**YOUR GOAL:**
Beginning at the line that contains "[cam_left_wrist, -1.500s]", reproduce the entries below exactly, ending with the line that contains "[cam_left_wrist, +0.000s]". Omit each picture.

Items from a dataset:
*** Begin section ***

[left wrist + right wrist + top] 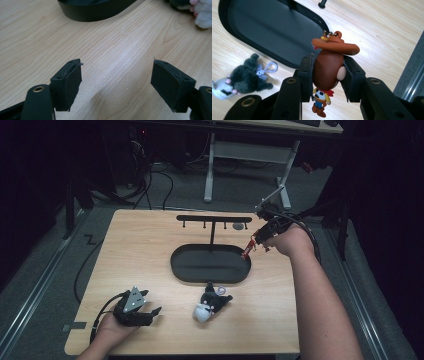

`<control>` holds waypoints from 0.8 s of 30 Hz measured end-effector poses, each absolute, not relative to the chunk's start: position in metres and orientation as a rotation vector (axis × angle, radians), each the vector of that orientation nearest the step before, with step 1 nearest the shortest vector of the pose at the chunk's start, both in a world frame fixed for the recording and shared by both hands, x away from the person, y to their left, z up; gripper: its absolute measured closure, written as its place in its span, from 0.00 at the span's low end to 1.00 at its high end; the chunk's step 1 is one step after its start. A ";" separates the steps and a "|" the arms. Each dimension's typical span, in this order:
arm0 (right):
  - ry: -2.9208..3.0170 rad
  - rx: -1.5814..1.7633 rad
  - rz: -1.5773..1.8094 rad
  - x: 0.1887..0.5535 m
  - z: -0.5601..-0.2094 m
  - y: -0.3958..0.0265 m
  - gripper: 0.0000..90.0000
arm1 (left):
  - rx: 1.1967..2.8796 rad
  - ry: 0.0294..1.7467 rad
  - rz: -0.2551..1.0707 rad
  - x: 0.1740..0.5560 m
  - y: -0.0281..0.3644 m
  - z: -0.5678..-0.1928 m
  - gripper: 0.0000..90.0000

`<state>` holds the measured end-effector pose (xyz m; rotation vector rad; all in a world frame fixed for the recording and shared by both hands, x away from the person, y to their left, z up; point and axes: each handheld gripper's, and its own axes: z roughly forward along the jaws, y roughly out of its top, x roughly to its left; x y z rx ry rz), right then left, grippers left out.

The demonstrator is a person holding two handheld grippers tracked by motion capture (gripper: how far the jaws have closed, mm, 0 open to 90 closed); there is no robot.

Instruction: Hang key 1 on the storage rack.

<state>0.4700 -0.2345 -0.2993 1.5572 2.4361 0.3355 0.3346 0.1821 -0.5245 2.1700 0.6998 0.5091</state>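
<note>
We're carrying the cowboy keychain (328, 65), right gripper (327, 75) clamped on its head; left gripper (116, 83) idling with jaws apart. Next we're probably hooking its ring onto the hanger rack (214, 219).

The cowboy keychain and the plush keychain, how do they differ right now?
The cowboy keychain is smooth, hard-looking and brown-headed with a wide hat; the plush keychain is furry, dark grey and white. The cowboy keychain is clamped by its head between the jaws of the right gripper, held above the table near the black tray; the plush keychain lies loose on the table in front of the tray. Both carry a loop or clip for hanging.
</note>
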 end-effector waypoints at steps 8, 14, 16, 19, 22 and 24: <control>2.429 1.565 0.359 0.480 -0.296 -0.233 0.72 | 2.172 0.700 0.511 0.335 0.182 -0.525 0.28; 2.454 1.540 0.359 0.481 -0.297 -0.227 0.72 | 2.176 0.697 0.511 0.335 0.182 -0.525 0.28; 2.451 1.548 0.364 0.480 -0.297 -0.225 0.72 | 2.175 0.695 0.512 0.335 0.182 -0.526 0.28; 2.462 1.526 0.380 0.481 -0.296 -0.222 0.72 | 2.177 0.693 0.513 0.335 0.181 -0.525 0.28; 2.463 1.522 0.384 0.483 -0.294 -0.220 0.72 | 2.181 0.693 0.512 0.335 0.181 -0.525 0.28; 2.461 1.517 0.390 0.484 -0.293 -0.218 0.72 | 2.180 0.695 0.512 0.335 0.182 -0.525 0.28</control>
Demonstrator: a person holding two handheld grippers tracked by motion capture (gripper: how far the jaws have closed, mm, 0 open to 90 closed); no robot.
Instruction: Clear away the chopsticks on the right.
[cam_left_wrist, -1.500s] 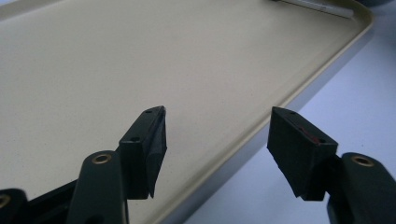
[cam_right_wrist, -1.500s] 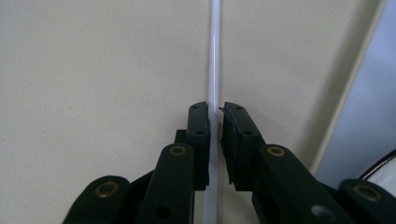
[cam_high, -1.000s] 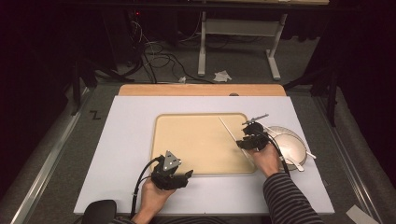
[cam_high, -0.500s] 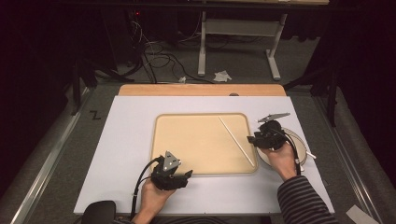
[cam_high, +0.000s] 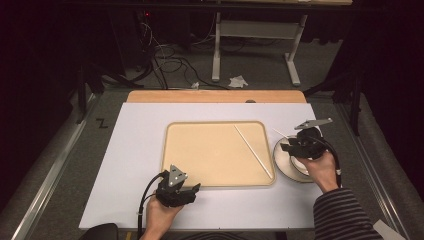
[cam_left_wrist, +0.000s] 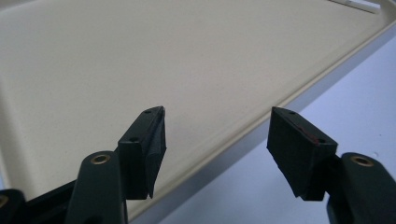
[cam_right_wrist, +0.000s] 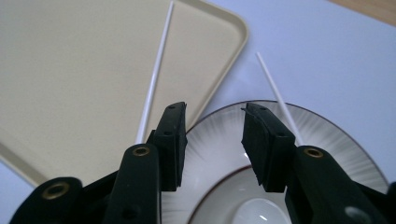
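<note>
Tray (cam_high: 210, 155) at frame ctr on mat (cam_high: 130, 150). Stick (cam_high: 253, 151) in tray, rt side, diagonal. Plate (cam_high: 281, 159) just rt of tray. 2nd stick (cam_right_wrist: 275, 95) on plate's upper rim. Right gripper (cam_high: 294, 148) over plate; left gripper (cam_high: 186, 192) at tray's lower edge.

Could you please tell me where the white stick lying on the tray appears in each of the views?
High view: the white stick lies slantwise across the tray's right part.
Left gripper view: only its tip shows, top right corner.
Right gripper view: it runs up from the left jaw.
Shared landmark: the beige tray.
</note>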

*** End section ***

**ANSWER TO THE PROBLEM:**
[cam_left_wrist, -1.500s] 
[cam_right_wrist, -1.500s] 
[cam_high, -1.000s] 
[cam_high, -0.500s] 
[cam_high, +0.000s] 
[cam_left_wrist, +0.000s] 

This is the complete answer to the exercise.